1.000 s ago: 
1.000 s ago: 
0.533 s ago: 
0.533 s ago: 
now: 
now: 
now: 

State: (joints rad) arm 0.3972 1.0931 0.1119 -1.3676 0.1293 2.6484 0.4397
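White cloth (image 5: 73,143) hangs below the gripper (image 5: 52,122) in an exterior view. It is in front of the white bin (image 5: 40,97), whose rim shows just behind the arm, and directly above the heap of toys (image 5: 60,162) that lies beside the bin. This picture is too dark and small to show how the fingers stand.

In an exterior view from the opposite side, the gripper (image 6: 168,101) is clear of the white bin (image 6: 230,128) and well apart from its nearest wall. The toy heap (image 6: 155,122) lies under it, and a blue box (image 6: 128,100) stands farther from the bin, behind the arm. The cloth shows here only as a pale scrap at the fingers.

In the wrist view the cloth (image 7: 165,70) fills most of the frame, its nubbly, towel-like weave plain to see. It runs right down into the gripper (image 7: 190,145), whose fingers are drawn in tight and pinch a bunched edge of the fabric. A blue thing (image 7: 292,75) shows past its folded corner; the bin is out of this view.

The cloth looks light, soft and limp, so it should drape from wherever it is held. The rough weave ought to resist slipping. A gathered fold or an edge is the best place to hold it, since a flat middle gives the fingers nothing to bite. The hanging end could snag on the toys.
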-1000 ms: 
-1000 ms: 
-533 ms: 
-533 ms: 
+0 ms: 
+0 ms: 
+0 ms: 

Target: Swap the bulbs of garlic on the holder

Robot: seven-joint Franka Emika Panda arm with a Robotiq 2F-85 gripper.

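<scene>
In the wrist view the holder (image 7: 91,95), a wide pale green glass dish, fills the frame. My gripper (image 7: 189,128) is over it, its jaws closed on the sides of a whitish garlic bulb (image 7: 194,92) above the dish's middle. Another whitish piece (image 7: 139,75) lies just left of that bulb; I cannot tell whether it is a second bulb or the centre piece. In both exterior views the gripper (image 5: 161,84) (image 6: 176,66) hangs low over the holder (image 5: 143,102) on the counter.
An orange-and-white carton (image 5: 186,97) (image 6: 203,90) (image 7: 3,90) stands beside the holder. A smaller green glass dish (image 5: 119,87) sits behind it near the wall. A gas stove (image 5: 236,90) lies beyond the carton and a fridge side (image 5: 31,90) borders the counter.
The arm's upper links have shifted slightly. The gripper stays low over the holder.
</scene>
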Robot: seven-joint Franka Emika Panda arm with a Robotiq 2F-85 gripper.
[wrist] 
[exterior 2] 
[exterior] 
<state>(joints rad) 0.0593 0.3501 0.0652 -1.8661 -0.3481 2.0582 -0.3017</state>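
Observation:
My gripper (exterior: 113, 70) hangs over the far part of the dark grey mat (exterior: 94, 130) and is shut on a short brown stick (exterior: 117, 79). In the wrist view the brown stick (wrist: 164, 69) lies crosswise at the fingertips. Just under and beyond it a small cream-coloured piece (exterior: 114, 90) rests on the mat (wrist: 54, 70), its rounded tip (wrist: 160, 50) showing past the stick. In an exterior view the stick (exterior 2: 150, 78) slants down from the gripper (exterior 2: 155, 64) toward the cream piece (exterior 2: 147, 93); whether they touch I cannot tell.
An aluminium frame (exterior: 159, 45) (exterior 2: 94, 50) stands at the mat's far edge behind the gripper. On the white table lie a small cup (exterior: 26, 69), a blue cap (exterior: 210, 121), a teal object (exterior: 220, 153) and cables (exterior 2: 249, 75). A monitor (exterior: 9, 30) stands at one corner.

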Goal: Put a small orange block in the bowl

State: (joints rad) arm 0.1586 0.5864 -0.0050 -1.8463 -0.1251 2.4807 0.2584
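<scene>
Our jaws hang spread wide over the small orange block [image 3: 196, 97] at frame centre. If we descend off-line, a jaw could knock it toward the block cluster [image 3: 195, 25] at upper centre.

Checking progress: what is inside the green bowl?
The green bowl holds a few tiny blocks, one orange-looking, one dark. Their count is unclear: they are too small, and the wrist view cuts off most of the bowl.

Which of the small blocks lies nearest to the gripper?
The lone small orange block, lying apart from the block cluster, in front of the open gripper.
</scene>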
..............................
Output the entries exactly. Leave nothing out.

1.000 s ago: 
1.000 s ago: 
0.533 s ago: 
0.533 s ago: 
now: 
now: 
now: 

State: (joints rad) arm 0.3972 1.0931 0.1119 -1.3676 0.1293 2.6484 0.4397
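White cloth (image 5: 73,143) hangs below the gripper (image 5: 52,122) in an exterior view. It is in front of the white bin (image 5: 40,97), whose rim shows just behind the arm, and directly above the heap of toys (image 5: 60,162) that lies beside the bin. This picture is too dark and small to show how the fingers stand.

In an exterior view from the opposite side, the gripper (image 6: 168,101) is clear of the white bin (image 6: 230,128) and well apart from its nearest wall. The toy heap (image 6: 155,122) lies under it, and a blue box (image 6: 128,100) stands farther from the bin, behind the arm. The cloth shows here only as a pale scrap at the fingers.

In the wrist view the cloth (image 7: 165,70) fills most of the frame, its nubbly, towel-like weave plain to see. It runs right down into the gripper (image 7: 190,145), whose fingers are drawn in tight and pinch a bunched edge of the fabric. A blue thing (image 7: 292,75) shows past its folded corner; the bin is out of this view.

The cloth looks light, soft and limp, so it should drape from wherever it is held. The rough weave ought to resist slipping. A gathered fold or an edge is the best place to hold it, since a flat middle gives the fingers nothing to bite. The hanging end could snag on the toys.
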-1000 ms: 
-1000 ms: 
-533 ms: 
-533 ms: 
+0 ms: 
+0 ms: 
+0 ms: 

Target: Swap the bulbs of garlic on the holder

Robot: seven-joint Franka Emika Panda arm with a Robotiq 2F-85 gripper.

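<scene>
In the wrist view the holder (image 7: 91,95), a wide pale green glass dish, fills the frame. My gripper (image 7: 189,128) is over it, its jaws closed on the sides of a whitish garlic bulb (image 7: 194,92) above the dish's middle. Another whitish piece (image 7: 139,75) lies just left of that bulb; I cannot tell whether it is a second bulb or the centre piece. In both exterior views the gripper (image 5: 161,84) (image 6: 176,66) hangs low over the holder (image 5: 143,102) on the counter.
An orange-and-white carton (image 5: 186,97) (image 6: 203,90) (image 7: 3,90) stands beside the holder. A smaller green glass dish (image 5: 119,87) sits behind it near the wall. A gas stove (image 5: 236,90) lies beyond the carton and a fridge side (image 5: 31,90) borders the counter.
The arm's upper links have shifted slightly. The gripper stays low over the holder.
</scene>
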Robot: seven-joint Franka Emika Panda arm with a Robotiq 2F-85 gripper.
[wrist] 
[exterior 2] 
[exterior] 
<state>(joints rad) 0.0593 0.3501 0.0652 -1.8661 -0.3481 2.0582 -0.3017</state>
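Observation:
My gripper (exterior: 113, 70) hangs over the far part of the dark grey mat (exterior: 94, 130) and is shut on a short brown stick (exterior: 117, 79). In the wrist view the brown stick (wrist: 164, 69) lies crosswise at the fingertips. Just under and beyond it a small cream-coloured piece (exterior: 114, 90) rests on the mat (wrist: 54, 70), its rounded tip (wrist: 160, 50) showing past the stick. In an exterior view the stick (exterior 2: 150, 78) slants down from the gripper (exterior 2: 155, 64) toward the cream piece (exterior 2: 147, 93); whether they touch I cannot tell.
An aluminium frame (exterior: 159, 45) (exterior 2: 94, 50) stands at the mat's far edge behind the gripper. On the white table lie a small cup (exterior: 26, 69), a blue cap (exterior: 210, 121), a teal object (exterior: 220, 153) and cables (exterior 2: 249, 75). A monitor (exterior: 9, 30) stands at one corner.
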
Goal: Put a small orange block in the bowl

State: (joints rad) arm 0.1586 0.5864 -0.0050 -1.8463 -0.1251 2.4807 0.2584
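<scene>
Our jaws hang spread wide over the small orange block [image 3: 196, 97] at frame centre. If we descend off-line, a jaw could knock it toward the block cluster [image 3: 195, 25] at upper centre.

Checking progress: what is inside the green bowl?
The green bowl holds a few tiny blocks, one orange-looking, one dark. Their count is unclear: they are too small, and the wrist view cuts off most of the bowl.

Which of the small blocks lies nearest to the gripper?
The lone small orange block, lying apart from the block cluster, in front of the open gripper.
</scene>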

Now the answer is complete.